Saudi desert fossil dates back 90000 years

A fossil finger bone unearthed in Saudi Arabia's Nefud Desert dates back about 90000 years, making it the oldest homo sapiens fossil found outside of Africa.

A fossil finger bone dating back about 90000 years that was unearthed in Saudi Arabia's Nefud Desert is pointing to what scientists are calling a new understanding of how our species came out of Africa en route to colonising the world.

Researchers said the middle bone of an adult's middle finger found at site called Al Wusta is the oldest homo sapiens fossil outside of Africa and the immediately adjacent eastern Mediterranean Levant region, as well as the first ancient human fossil from the Arabian peninsula.

While the Nefud Desert is now a veritable sea of sand, it was hospitable when this individual lived - a grasslands teeming with wildlife alongside a freshwater lake.

Our species first appeared in Africa roughly 300000 years ago.

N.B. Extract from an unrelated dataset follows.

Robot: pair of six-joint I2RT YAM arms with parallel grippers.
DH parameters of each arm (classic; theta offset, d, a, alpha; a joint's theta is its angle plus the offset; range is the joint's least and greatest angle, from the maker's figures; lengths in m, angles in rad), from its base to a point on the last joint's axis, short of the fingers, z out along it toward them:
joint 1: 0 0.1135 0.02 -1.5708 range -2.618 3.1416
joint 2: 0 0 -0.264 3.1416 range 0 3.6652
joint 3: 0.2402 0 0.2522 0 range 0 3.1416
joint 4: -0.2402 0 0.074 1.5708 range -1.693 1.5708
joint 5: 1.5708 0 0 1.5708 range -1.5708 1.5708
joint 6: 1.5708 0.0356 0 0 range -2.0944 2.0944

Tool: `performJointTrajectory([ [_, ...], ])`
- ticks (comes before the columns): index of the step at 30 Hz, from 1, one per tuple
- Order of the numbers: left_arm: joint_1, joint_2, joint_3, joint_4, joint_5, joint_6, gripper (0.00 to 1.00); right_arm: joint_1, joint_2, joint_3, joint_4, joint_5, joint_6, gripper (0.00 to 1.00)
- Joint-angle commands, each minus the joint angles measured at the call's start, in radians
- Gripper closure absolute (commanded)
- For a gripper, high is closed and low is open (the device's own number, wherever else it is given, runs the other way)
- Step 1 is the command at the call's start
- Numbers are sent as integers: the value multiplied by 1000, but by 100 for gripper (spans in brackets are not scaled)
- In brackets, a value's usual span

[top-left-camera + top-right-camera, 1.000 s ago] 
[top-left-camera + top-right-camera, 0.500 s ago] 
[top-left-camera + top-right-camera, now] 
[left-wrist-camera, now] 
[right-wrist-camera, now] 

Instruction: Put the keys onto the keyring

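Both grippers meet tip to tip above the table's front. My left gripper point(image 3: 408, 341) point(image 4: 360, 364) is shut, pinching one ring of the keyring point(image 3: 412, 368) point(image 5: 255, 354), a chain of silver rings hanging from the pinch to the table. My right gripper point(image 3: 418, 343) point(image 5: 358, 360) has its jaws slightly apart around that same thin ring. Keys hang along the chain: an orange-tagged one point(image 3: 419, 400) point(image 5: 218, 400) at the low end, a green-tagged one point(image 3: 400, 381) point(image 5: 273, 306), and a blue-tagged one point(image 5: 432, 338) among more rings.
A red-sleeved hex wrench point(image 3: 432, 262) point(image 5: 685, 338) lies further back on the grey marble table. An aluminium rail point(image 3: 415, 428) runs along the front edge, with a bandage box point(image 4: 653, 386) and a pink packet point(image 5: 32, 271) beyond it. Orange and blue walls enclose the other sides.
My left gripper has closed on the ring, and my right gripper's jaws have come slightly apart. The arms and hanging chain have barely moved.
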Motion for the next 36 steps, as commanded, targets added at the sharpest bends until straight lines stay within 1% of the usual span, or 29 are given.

Scientists previously thought Homo sapiens departed Africa in a single, rapid migration some 60,000 years ago, journeying along the coastlines and subsisting on marine resources, said anthropologist Michael Petraglia of the Max Planck Institute for the Science of Human History in Germany.

This fossil of an intermediate phalanx bone, 1.2 inches (3.2 cm) long, suggests our species exited Africa far earlier.

"This supports a model not of a single rapid dispersal out of Africa 60000 years ago, but a much more complicated scenario of migration" Petraglia said.

"And this find, together with other finds in the last few years, suggests ... Homo sapiens is moving out of Africa multiple times during many windows of opportunity during the last 100,000 years or so."

The discovery also shows these people were moving across the interior of the land, not coastlines.

Numerous animal fossils were discovered, including hippos, wild cattle, antelopes and ostriches, University of Oxford archeologist Huw Groucutt said. Bite marks on fossilized bones indicated carnivores lived there, too.

Stone tools that hunter-gatherers used also were found.

"The big question now is what became of the ancestors of the population to which the Al Wusta human belonged," Groucutt said.

The research was published in the journal Nature Ecology and Evolution.